Revenons à la musique. Au fur et à mesure que la soirée s'écoule, l'orchestre semble retrouver des couleurs, jusqu'à un très beau finale. Les choeurs, qui jouent un grand rôle dans Faust, sont vraiment très bien. Les solistes ne déméritent pas, à commencer par le Faust de Piotr Beczala, rôle exigeant s'il en est. Et puis, le plaisir de cet opéra reste tout de même qu'on enchaîne les airs qui sont devenus des "tubes" du chant lyrique, à commencer par l'Air des bijoux bien sûr, que tous les lecteurs de Tintin connaissant bien, et que le capitaine Haddock craint plus que tout. Mais aussi Le veau d'or, Salut, demeure chaste et pure, Gloire immortelle de nos aïeux, Faites-lui mes aveux, etc. Autant de mélodies qui ont marqué leur époque et sont passées dans l'oreille collective. 

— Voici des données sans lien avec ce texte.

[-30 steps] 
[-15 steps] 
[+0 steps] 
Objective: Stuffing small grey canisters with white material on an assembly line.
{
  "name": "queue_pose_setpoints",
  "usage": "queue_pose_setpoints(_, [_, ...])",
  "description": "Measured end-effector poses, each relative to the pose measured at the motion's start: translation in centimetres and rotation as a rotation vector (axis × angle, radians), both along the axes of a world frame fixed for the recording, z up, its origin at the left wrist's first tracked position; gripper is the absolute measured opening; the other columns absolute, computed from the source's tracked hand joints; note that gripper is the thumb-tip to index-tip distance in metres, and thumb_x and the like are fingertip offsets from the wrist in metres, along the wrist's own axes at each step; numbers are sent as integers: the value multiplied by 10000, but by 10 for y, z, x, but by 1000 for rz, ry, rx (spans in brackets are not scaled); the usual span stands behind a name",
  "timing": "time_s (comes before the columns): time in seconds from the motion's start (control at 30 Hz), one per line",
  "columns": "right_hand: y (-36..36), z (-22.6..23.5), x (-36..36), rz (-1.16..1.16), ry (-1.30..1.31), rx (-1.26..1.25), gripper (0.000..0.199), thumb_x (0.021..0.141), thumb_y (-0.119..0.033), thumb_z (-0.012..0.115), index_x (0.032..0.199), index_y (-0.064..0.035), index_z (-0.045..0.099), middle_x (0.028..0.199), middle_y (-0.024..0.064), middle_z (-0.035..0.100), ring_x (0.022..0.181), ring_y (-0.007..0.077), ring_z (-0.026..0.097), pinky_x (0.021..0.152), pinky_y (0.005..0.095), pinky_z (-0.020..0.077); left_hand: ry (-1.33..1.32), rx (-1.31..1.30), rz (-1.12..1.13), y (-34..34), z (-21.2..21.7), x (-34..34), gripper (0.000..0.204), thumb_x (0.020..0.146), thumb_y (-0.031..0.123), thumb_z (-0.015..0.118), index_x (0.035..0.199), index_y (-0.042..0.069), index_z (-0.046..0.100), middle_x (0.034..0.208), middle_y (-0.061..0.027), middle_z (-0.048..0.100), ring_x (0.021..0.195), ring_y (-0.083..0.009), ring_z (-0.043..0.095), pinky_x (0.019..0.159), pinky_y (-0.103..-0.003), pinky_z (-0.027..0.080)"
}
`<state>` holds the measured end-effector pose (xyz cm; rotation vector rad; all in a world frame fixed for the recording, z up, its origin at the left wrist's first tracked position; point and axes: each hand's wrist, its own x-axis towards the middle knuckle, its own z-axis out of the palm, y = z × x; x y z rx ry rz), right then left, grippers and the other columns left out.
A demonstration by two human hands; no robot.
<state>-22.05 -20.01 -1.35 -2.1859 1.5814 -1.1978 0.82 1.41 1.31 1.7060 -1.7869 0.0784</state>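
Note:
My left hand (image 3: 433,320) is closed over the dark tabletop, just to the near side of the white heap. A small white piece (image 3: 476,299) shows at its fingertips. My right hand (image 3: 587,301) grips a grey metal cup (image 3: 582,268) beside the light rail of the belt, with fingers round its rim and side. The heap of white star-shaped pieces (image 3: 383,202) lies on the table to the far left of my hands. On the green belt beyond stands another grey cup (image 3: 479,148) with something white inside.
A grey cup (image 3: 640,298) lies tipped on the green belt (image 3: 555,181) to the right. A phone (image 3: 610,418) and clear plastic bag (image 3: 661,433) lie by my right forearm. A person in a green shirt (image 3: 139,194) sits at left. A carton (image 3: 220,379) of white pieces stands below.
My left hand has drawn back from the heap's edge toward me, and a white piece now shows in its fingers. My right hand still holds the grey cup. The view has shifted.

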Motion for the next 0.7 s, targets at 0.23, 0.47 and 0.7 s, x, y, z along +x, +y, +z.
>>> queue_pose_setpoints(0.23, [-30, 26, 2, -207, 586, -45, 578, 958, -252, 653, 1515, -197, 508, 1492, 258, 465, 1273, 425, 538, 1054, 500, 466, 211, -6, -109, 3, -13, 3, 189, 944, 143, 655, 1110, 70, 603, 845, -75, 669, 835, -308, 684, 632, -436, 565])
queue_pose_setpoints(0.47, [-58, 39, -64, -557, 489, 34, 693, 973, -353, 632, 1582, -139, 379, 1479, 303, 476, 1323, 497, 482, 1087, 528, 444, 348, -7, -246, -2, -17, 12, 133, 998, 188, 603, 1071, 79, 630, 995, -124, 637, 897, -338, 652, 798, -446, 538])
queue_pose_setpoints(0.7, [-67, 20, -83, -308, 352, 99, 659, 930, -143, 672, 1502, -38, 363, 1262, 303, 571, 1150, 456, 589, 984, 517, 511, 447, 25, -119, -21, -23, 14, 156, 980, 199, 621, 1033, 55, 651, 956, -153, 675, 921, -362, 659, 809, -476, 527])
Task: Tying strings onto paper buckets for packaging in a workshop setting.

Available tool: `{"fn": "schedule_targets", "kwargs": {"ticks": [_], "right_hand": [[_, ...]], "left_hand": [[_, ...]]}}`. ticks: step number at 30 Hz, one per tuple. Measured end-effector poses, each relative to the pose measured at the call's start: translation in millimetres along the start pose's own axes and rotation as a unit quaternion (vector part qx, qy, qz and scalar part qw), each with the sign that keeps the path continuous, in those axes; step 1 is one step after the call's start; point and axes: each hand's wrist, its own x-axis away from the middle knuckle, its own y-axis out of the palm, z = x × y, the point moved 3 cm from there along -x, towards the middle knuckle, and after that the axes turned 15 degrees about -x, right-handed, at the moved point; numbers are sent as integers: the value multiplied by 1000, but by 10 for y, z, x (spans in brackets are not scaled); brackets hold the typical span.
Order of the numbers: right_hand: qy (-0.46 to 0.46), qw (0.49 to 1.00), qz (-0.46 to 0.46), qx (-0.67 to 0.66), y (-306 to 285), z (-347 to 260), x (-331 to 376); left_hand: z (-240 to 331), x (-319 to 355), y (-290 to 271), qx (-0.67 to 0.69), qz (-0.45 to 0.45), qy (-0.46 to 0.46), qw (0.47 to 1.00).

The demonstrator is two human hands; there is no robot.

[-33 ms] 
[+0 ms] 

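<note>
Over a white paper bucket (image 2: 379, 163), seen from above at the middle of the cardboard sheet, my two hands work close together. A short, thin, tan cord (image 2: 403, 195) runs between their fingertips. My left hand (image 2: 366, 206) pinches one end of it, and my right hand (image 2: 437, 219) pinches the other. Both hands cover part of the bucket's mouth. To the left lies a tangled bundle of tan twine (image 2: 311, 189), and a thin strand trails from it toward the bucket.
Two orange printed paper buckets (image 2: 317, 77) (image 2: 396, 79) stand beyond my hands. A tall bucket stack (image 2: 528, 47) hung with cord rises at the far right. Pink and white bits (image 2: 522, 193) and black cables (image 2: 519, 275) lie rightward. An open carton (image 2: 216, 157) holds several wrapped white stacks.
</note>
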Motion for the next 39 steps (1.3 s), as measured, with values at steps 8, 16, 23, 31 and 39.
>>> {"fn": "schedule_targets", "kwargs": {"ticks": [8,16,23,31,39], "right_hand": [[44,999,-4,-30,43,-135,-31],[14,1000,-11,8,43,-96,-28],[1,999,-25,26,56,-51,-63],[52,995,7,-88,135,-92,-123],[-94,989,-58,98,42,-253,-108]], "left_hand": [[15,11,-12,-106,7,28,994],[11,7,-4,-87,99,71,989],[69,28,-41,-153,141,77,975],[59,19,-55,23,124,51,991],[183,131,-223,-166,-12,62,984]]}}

Le caractère assez wagnérien de cet opéra, composé après Lohengrin mais avant Tristan, m'apparaît plus clairement aujourd'hui. La séparation entre les numéros, la distinction entre airs et récitatifs  s'estompe jusqu'à disparaître. Et certains motifs sont associés à des personnages ou à des idées (Faust, Marguerite mais aussi l'amour, la mort, la rédemption) et réutilisés tout au long de l'opéra. Cela étant dit, il faut bien reconnaître que l'orchestre de Gounod n'a pas la richesse et la profondeur de celui de Wagner. Ce qui n'a nullement empêché ce Faust de rester un classique indétrônable de l'opéra en langue française, aux côtés d'une poignée d'autres comme la Carmen de Bizet.

En sortant j'ai gardé l'impression d'avoir assisté à un beau spectacle d'opéra, bien écrit, bien chanté, bien joué, bien mis en scène, sans le petit plus qui fait toute la différence. Sans le frisson qui nous ferait vibrer avec les jeunes amants, croire à l'enfer et désirer ardemment la rédemption de la pauvre Marguerite. Ce Faust diablement bourgeois n'empêchera personne de dormir.